## Problem to solve
Word for word, and without a single picture, repeat the entries.

____ Data shown

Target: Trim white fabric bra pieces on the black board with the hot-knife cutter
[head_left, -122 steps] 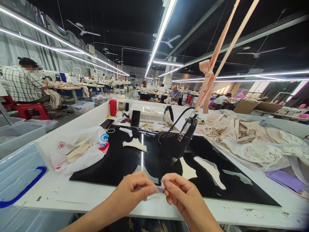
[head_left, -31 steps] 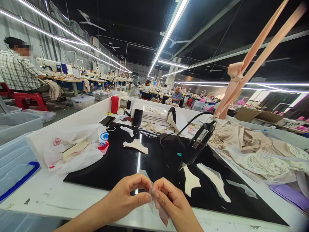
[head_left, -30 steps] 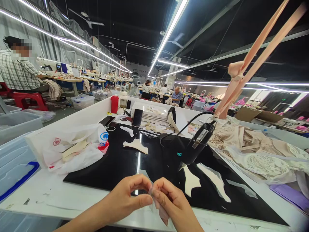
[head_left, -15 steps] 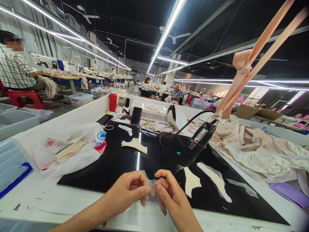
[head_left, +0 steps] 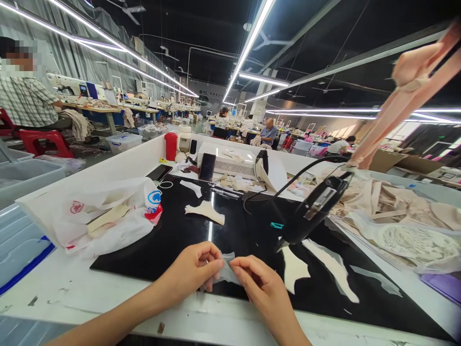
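Between my two hands is a small piece of thin translucent film. My left hand pinches its left side with thumb and forefinger. On the right side, the thumb and forefinger of my right hand are pressed together at its edge. Both hands are just above the near edge of a black board. Beyond them lies a cream cut piece. Right of my right hand are a second cream piece, a long cream strip on clear film, and a clear strip.
A black corded tool hangs from pink straps over the board's right side. A white plastic bag sits left, beige fabric pieces right. A phone and a white machine stand behind. A co-worker sits far left.
My hands have come slightly apart at the fingertips, and more of the film shows between them. The straps and hanging tool appear further right, while the whole view has shifted a little.
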A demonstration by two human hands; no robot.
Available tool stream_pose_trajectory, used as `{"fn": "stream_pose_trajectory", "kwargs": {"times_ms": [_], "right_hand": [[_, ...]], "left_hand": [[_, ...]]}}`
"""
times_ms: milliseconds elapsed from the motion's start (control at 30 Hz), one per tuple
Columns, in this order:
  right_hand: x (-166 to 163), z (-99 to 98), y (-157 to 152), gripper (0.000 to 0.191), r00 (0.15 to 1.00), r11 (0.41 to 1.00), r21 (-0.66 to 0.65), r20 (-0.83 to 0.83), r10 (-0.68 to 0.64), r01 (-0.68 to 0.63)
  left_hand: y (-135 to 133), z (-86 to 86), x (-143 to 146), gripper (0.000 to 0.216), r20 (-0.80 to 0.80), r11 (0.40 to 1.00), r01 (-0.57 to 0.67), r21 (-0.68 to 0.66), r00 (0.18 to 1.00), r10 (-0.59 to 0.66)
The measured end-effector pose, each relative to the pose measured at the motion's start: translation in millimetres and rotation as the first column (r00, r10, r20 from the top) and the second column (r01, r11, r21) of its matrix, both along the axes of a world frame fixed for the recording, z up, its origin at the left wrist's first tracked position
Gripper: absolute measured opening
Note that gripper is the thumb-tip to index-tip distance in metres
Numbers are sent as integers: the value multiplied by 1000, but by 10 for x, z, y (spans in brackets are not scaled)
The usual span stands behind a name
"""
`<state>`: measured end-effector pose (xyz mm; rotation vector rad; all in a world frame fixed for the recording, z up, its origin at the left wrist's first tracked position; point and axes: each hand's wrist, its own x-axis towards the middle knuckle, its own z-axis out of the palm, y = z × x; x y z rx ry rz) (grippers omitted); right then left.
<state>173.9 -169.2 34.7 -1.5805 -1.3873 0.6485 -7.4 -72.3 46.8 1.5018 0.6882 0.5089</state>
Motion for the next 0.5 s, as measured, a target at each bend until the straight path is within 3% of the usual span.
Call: {"fn": "stream_pose_trajectory", "kwargs": {"times_ms": [167, 300, 367, 500], "right_hand": [[78, -87, 75, 22, 988, 995, 94, 151, 32, -46], [104, -119, 142, 22, 969, 991, 104, 241, 51, -78], [97, -137, 168, 22, 953, 989, 117, 298, 50, -89], [38, -179, 191, 23, 889, 983, 158, 457, 10, -92]], "left_hand": [[90, 18, -47, 20, -49, 995, -40, 96, 998, 45], [117, 63, -62, 13, -185, 957, -67, 282, 975, 123], [117, 65, -68, 9, -261, 901, -44, 432, 950, 171], [115, -10, -93, 8, -348, 717, 67, 694, 903, 252]]}}
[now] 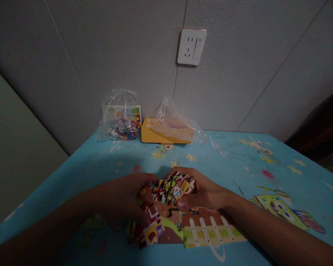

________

## Result
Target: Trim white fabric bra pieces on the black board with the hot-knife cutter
[head_left, -122 steps] 
[head_left, -31 steps] 
[head_left, -30 steps] 
[head_left, -15 steps] 
[head_left, +0 steps] 
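Between my two hands is a small piece of thin translucent film. My left hand pinches its left side with thumb and forefinger. On the right side, the thumb and forefinger of my right hand are pressed together at its edge. Both hands are just above the near edge of a black board. Beyond them lies a cream cut piece. Right of my right hand are a second cream piece, a long cream strip on clear film, and a clear strip.
A black corded tool hangs from pink straps over the board's right side. A white plastic bag sits left, beige fabric pieces right. A phone and a white machine stand behind. A co-worker sits far left.
My hands have come slightly apart at the fingertips, and more of the film shows between them. The straps and hanging tool appear further right, while the whole view has shifted a little.
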A demonstration by two human hands; no robot.
Available tool stream_pose_trajectory, used as `{"fn": "stream_pose_trajectory", "kwargs": {"times_ms": [_], "right_hand": [[_, ...]], "left_hand": [[_, ...]]}}`
"""
times_ms: milliseconds elapsed from the motion's start (control at 30 Hz), one per tuple
Columns, in this order:
  right_hand: x (-166 to 163), z (-99 to 98), y (-157 to 152), gripper (0.000 to 0.191), r00 (0.15 to 1.00), r11 (0.41 to 1.00), r21 (-0.66 to 0.65), r20 (-0.83 to 0.83), r10 (-0.68 to 0.64), r01 (-0.68 to 0.63)
  left_hand: y (-135 to 133), z (-86 to 86), x (-143 to 146), gripper (0.000 to 0.216), r20 (-0.80 to 0.80), r11 (0.40 to 1.00), r01 (-0.57 to 0.67), r21 (-0.68 to 0.66), r00 (0.18 to 1.00), r10 (-0.59 to 0.66)
The measured end-effector pose, each relative to the pose measured at the motion's start: translation in millimetres and rotation as the first column (r00, r10, r20 from the top) and the second column (r01, r11, r21) of its matrix, both along the axes of a world frame fixed for the recording, z up, its origin at the left wrist's first tracked position
Gripper: absolute measured opening
Note that gripper is the thumb-tip to index-tip distance in metres
Numbers are sent as integers: the value multiplied by 1000, but by 10 for x, z, y (spans in brackets are not scaled)
The usual span stands behind a name
"""
`<state>`: measured end-effector pose (xyz mm; rotation vector rad; all in a world frame fixed for the recording, z up, its origin at the left wrist's first tracked position; point and axes: each hand's wrist, its own x-axis towards the middle knuckle, its own z-axis out of the palm, y = z × x; x y z rx ry rz) (grippers omitted); right then left.
<state>173.9 -169.2 34.7 -1.5805 -1.3873 0.6485 -7.4 -72.3 46.8 1.5018 0.6882 0.5089</state>
Motion for the next 0.5 s, as measured, a target at each bend until the straight path is within 3% of the usual span.
Call: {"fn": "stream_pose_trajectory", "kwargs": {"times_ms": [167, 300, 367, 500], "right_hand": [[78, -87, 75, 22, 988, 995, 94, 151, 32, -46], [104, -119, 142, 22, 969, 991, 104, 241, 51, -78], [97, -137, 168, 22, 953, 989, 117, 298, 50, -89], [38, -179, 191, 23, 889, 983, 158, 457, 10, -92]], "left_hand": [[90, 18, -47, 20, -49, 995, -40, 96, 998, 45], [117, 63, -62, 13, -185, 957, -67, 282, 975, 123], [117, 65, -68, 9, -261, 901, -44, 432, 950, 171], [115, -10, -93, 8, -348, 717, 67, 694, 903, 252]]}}
[now] 

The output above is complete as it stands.